Dr. Howard Haldeman Steel, 97, of Villanova, an internationally known chief of orthopedic surgery at Shriners Hospital for Children in Philadelphia whose contributions to medical science helped patients with spinal and pelvic conditions, died Wednesday, Sept. 5, in Montana.
Dr. Steel was recovering from a stroke in a hospital near his family's summer home when he suffered cardiac arrest, said Scott Kozin, the chief of staff at Shriners Hospital.
"He was an icon in Philadelphia and a true Renaissance man," Kozin said in a statement circulated to hospital staff. "He embodied the mission of Shriners Hospitals for Children — research, education, and patient care. Dr. Steel treated thousands of kids with difficult problems and truly changed their lives for the better."
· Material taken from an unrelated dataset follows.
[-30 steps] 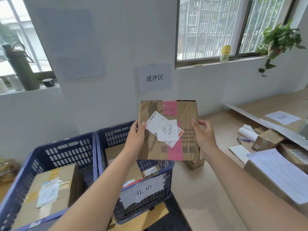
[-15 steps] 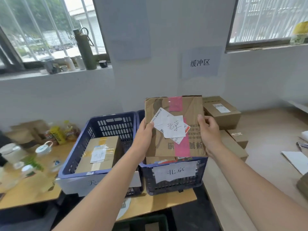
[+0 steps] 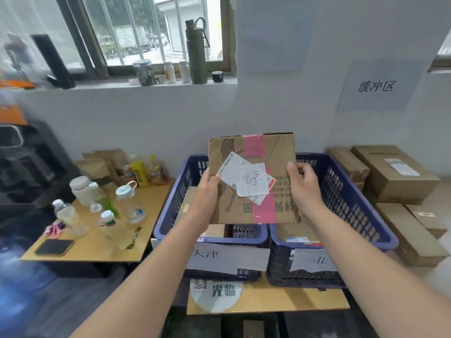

Dr. Steel pioneered some of the most innovative surgical treatments within the orthopedic field, and many are still in use. In one such procedure, he took a nontraditional approach to patients with debilitating deformity of the spine, using a cast and gravity to correct the spinal curvature.
Dr. Steel's triple osteotomy — an operation he devised to realign the hip socket in patients whose hip sockets are too shallow — remains the foundation for pelvic surgery in children, Kozin said.
Steel's Rule of Thirds — in which he quantified for surgeons the safety zone within the spinal cord as one-third cord, one-third bone, and one-third space — is also part of the orthopedic lexicon.
And his hemipelvic resection — a special way of removing malignant pelvic tumors by excising part of the pelvis — spared many patients an amputation of the leg, Kozin said.
In 1966, Dr. Steel was appointed chief surgeon at Shriners Hospital and a professor of orthopedics at Temple University School of Medicine. In 1980, he established the first spinal-cord-injury center designed specifically for children at Shriners. The program was so successful that it became the pilot for other Shriners Hospitals across the country.
Dr. Steel was a founder of the Eastern Orthopaedic Association and served two terms as president, from 1969 to 1971. He was also an enthusiastic teacher, educating residents "with fervor, lectures, and laughter," Kozin said. Dr. Steel wrote widely and held 71 visiting professorships around the globe.
But Dr. Steel's life was packed with far more than just orthopedics. He savored travel, wine, sailing, skiing, tennis, squash, horseback riding, fly fishing, and reading, and he urged his students and colleagues to pursue their nonmedical interests.
In keeping with that philosophy, a group of his patients founded the Howard H. Steel Orthopaedic Foundation in 1981. The foundation funds lectureships on any subject except orthopedics or medicine.
"Whether it was an innovative surgical procedure, or a breakthrough diagnosis, his journey of discovery was the same: he believed that true creativity comes from seeing old things from new angles — and that fresh perspectives are born out of pure enjoyment, intellectual curiosity, humility, and above all, humor," said Dr. Scott D. Boden, an Emory University School of Medicine professor and a past president of the American Orthopaedic Association.
Born in Philadelphia and raised in Atlantic City, Dr. Steel was part of the family that sells Steel's Fudge on the Boardwalk in Atlantic City and at other New Jersey locations.
He earned a bachelor's degree in chemistry from Colgate University before serving in the Navy during World War II. Afterward, he completed a medical degree at Temple University School of Medicine in 2½ years, and a residency in orthopedics at Temple. He went on to serve on the faculty for the next two decades.
Later, he earned a doctorate in anatomy while a visiting professor at the University of Washington. He was affiliated with Thomas Jefferson University, St. Christopher's Hospital for Children, and the Hospital of the University of Pennsylvania.
Dr. Steel doted on his wife, Elizabeth Clack Steel , or Betty Jo, whom he married in 1964.
Besides his wife, he is survived by children Anna Betterton Steel and Howard Haldeman Steel Jr.; stepchildren Celia Smith Carroll, Turner Cary Smith, and Townsend Cary Smith; children from a previous marriage, Michael Steel, Kathy Steel Boney, and Patrick Steel; 11 grandchildren; and two great-granddaughters. A brother, and his former wife, Nancy Steel, died earlier.
A celebration of life is being planned for November at the College of Physicians in Philadelphia. Burial is private.